How can I save money?

The majority of the vet clinics are more than happy to help you with the payment in case you can not afford to pay the whole sum at once. There are many affordable pet labs that may allow you to pay a fixed rate monthly or offer some other type of financial assistance.

The cheapest way to have your pet’s urine tested is to collect it naturally. In case you already know that your vet is going to ask for a sample, you better try to collect it at home in a container and bring it to the clinic for lab tests.

Sampling is simple. Collect the urine directly from the pet in a clean container (ask your veterinarian for the appropriate container). The dog’s urine profile is recommended to be performed regularly (at least once a year in healthy animals and more often in those with health issues or chronic diseases) or when urinary problems are suspected.

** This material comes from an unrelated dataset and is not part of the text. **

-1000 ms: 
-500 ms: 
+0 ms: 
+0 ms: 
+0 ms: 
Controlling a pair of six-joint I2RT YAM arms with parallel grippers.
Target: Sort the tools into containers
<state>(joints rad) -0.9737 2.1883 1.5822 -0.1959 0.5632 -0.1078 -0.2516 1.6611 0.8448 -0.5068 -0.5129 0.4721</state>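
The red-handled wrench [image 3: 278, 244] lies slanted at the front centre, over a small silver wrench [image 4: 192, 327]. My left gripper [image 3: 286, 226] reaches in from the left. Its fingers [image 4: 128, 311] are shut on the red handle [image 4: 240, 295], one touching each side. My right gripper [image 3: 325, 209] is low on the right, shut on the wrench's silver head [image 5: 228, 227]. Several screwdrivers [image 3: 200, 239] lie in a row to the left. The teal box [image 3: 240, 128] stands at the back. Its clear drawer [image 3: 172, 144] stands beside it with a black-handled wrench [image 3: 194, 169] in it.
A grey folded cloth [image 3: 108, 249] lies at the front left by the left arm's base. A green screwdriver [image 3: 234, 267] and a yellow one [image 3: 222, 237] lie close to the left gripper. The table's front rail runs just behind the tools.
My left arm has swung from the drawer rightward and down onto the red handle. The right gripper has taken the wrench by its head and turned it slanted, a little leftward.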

Another low-cost option would be the dog urinalysis kit which allow owners to analyze their four-legged friend urine at home, to screen for potential signs of illness, infection or other health problems. The basic kits include  strips that change color and owners match the colors to charts showing normal or problematic ranges for each health indicator. They are available for shipping across the entire United States and prices can vary from $10 to $30, for multipacks of strips.

More comprehensive urinary kits provide containers to catch urine, syringes, detailed test tubes, and microscope slides so owners can perform more intricate, multi-part urinalysis closer to what a veterinary laboratory would do. Their average cost is between $40 and $100.